同じ九州には「火山灰で鳥居が埋もれて低い」というケースがあるが、それともまた違う。最初から意図的にこのように低く低く拵えられたのだ。


一体何故?
答えは風の中。解らない。
ご近所を歩いている住人に聞いてみたが、解らないという。
この地域は滋賀県のあたりから豊臣秀吉が名護屋城の石垣を築くために連れてきた穴太衆がそのまま定住した地域だという。
そこに思いを巡らせてみる。
熊本城で知られる急峻で美しい石垣を築くような人達。
「身軽」という言葉が浮かぶ。
そして小柄だったのではないか。
小柄で身軽なひとたちは一般的なサイズの鳥居を必要とせず、このような小さな鳥居でよかったのではないか。

そんな空想をしながら穴太衆になったつもりで鳥居をくぐろうとしたわたしだ。

するとどうだ。

身体が自然とかがんでいく。

だが膝を曲げ腰を曲げる姿勢。

この姿勢は腰に負担がかかるでは無いか。

すると体は自然と丸くなつていく。

つまり蹲るようにしてみる。

うずくまる。

あとでを調べると。
身体を丸くしてしゃがむ。
丸くなってしゃがんで礼をする。
という意味だ。

鳥居に対して蹲り、相撲の土俵入り蹲踞のように構えることが自然に感じられたのだ。
蹲踞をしたわたしは周囲の眼がないことを確認し、しばらくそのままの姿勢で、横綱の太刀持ちのようにどっしりと構えてみた。
するとなにかこうお社の後ろの山からひんやりとした霊気が下りてきて、わたしを包んだ様に感じられた。
そこからさらに姿勢は低くなり、頭が上がらない。
這いつくばって蛇のようににょろにょろと蛇行をしながら鳥居をくぐっていたのだった。

わたしにはこれが身体性からの答えのように感じられた。

目に見えないものへの態度。
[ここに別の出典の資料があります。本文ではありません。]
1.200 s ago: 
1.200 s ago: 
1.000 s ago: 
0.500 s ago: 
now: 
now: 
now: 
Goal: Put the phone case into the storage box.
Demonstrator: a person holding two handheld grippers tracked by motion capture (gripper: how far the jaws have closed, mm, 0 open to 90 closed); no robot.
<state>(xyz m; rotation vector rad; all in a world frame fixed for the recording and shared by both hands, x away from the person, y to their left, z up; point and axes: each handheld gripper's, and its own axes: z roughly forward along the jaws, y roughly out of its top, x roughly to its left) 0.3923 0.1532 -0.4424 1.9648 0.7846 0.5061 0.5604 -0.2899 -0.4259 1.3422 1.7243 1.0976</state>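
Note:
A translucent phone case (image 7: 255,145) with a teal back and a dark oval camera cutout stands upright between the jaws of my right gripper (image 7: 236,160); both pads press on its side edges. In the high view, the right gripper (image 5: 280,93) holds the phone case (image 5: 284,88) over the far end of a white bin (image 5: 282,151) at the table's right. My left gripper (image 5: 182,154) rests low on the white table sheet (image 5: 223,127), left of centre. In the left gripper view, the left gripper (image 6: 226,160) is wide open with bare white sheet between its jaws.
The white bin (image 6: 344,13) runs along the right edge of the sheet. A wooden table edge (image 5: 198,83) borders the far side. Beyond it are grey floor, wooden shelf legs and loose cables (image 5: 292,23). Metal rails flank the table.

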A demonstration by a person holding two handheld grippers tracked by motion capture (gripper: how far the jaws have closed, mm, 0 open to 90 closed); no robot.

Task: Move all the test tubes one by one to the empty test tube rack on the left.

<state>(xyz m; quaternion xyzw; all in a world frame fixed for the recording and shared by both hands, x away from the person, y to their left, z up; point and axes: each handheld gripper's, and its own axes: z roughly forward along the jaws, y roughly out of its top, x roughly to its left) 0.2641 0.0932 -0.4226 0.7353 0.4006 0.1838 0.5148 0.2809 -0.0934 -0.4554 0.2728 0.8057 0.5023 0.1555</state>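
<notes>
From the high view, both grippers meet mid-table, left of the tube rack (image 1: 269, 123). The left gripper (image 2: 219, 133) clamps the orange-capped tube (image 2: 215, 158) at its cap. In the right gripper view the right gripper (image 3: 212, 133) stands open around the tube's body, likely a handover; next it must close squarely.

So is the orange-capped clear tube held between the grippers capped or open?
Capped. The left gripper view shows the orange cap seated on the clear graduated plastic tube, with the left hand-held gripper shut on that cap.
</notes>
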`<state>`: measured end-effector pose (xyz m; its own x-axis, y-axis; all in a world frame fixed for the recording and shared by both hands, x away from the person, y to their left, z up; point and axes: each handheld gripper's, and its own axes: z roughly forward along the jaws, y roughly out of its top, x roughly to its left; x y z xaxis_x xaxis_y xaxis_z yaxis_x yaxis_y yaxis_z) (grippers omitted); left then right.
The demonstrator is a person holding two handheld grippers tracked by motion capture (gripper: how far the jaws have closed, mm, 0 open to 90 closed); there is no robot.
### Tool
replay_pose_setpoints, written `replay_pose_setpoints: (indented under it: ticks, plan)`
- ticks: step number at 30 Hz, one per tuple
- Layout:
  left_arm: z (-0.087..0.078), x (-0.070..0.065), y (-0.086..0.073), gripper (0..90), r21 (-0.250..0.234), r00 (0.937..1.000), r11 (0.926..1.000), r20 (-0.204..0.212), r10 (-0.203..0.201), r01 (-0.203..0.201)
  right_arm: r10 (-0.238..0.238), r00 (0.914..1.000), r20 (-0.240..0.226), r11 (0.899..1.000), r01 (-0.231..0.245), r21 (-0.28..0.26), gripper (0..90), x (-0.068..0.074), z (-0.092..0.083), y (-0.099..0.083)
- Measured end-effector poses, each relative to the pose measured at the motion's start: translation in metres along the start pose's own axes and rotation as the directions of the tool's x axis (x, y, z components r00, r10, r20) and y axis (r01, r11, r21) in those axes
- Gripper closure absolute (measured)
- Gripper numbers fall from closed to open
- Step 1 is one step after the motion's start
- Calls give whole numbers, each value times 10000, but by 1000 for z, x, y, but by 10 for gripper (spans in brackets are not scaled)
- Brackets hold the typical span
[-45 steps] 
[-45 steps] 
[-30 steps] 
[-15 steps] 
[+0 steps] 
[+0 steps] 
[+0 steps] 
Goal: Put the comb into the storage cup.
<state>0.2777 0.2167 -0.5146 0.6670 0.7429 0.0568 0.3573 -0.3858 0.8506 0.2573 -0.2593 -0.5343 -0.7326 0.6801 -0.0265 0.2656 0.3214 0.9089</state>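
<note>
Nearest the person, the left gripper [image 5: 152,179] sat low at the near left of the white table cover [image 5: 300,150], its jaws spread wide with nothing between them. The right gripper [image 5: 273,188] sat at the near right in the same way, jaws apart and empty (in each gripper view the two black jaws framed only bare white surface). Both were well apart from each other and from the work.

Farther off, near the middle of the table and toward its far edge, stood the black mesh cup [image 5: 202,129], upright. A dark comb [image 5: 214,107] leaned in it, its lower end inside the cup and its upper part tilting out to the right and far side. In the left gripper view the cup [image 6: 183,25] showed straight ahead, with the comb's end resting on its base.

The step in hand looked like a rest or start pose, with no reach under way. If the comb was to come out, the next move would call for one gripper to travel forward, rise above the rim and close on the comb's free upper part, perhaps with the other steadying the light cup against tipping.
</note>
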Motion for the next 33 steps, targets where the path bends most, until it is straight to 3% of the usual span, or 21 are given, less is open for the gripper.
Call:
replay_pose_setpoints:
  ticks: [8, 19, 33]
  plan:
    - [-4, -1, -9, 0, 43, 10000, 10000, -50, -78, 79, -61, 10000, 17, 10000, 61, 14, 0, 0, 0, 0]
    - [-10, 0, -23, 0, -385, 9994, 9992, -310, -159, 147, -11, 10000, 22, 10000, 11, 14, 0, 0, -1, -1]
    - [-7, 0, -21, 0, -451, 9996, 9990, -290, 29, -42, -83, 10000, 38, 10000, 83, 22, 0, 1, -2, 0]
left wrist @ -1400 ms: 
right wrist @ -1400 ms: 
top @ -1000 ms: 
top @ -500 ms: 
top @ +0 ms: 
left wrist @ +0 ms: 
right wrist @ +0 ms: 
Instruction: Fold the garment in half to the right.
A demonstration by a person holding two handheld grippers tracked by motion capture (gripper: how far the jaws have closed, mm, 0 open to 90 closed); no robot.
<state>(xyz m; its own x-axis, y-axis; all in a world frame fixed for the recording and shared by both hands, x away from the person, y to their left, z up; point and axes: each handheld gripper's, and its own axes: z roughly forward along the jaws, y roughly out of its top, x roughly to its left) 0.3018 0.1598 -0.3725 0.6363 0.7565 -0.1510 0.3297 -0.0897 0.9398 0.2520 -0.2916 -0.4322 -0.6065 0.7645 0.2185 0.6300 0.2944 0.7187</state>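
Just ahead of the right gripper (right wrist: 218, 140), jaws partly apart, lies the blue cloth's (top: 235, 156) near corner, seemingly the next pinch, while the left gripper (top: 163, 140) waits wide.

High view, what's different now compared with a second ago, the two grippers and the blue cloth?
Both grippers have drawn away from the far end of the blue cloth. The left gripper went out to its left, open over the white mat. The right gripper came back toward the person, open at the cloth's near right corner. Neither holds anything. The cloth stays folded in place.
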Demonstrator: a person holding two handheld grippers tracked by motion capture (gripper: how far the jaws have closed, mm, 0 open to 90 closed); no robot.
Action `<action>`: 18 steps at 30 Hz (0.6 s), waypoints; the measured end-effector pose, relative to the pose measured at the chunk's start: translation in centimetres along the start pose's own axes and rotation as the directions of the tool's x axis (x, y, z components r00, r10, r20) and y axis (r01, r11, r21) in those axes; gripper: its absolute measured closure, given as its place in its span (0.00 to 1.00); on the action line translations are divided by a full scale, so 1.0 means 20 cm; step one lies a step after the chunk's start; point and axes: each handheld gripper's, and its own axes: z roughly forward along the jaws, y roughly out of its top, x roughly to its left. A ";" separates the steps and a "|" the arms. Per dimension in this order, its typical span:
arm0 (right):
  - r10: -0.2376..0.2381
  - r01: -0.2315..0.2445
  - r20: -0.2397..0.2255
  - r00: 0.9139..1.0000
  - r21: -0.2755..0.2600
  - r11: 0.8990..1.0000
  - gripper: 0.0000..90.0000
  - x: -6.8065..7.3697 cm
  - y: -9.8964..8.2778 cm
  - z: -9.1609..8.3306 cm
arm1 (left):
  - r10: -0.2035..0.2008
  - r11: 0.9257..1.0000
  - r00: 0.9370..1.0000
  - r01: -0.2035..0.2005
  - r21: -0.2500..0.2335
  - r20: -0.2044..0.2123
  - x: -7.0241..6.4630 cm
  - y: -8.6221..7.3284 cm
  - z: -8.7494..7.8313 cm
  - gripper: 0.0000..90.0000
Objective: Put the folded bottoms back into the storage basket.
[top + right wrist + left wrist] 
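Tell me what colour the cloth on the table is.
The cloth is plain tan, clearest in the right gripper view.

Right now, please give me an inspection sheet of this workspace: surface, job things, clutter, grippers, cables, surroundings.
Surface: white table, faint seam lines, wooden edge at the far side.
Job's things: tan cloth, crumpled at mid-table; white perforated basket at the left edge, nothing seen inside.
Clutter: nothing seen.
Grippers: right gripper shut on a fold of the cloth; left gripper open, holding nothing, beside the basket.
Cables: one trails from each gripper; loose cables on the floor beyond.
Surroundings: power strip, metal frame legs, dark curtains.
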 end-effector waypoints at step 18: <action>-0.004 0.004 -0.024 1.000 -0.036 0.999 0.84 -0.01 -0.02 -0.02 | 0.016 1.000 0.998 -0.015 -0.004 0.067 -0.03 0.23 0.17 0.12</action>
礼。
を改めて教えていただきありがたい気持ちになったわたしだ。

何年か前椿大神社に坐禅の師とともに旧正月にお詣りをした。
大祓が上がると、わたしと師は神前でかしらが上げられなくなり、地べたにひれ伏し、さらに這いつくばってただただにょろにょろとしていたあの時の感覚を思い出した。

命とか魂というものにカタチがあるとしたらこういうにょろにょろとした光なのじゃないかと思ったりした。

それを平伏して目に見えないものにただただ投げ出す。

誰もいないことを確認して、にょろにょろと鳥居をくぐったわたしは、さらににょろにょろと階段を上がり、拝殿に辿り着いた。

そこは白山さん菊理姫を祀る場であった。

誰もいないはずの神社でだれかがこちらをじいっと見ているように感じられた。
じいっと見ているなにかはこの方だったようだ。

「このようにお詣りしていたのだよ」

そんなお手本を示して下さっているような気もした。
今後誰かが見ていれば別だが、誰も見ていなかったら躊躇なく、このようにお詣りしようと決めたわたしだ。